[Opening INFORMATION SHOWN section]

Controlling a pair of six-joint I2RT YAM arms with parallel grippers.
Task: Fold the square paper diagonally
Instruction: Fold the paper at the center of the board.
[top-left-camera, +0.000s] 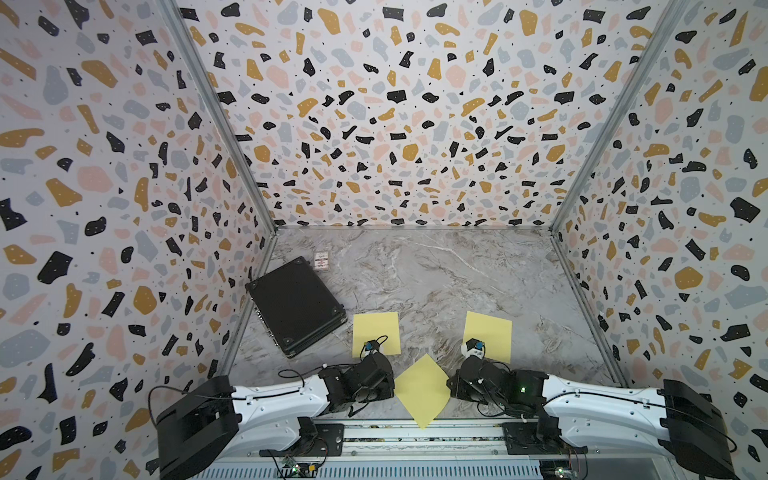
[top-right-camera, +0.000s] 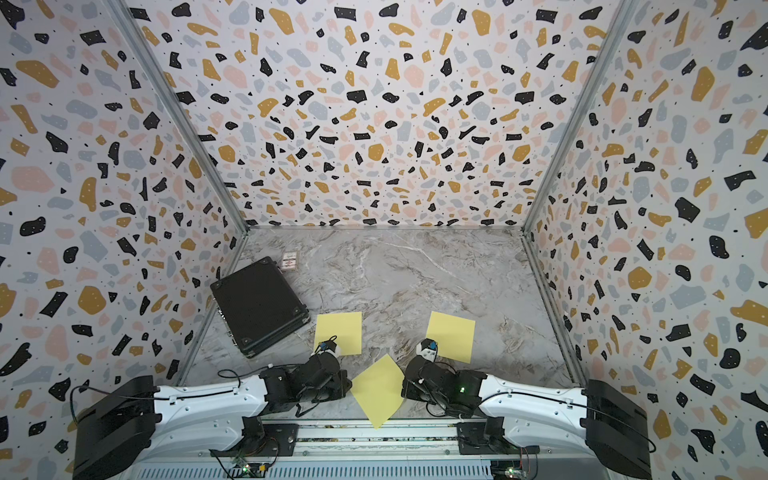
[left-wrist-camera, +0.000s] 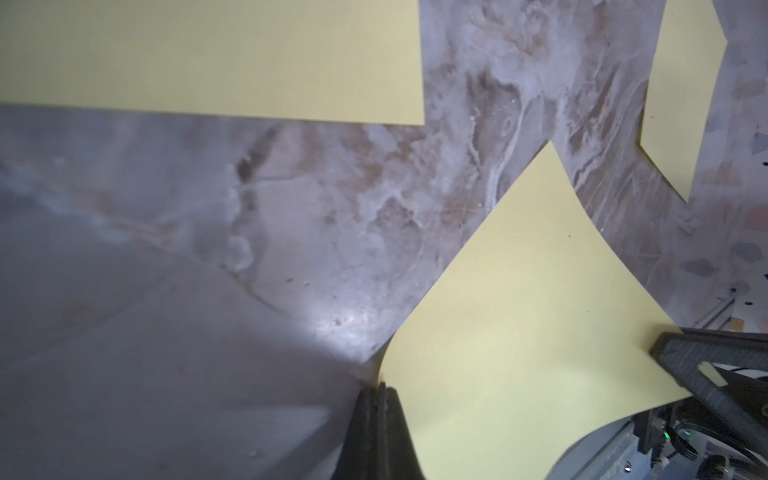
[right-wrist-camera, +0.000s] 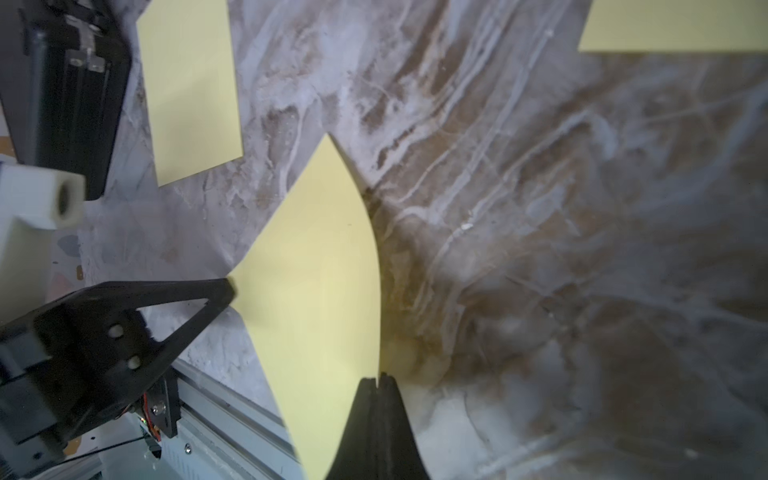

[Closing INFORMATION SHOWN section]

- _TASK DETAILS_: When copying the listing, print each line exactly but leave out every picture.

- _OUTPUT_:
Controlling a pair of six-joint I2RT YAM arms with parallel grippers.
Task: Fold the square paper diagonally
Instruction: Fold the paper at the center of the board.
[top-left-camera, +0.000s] 
[top-right-camera, +0.000s] 
[left-wrist-camera, +0.000s] 
[right-wrist-camera, +0.000s] 

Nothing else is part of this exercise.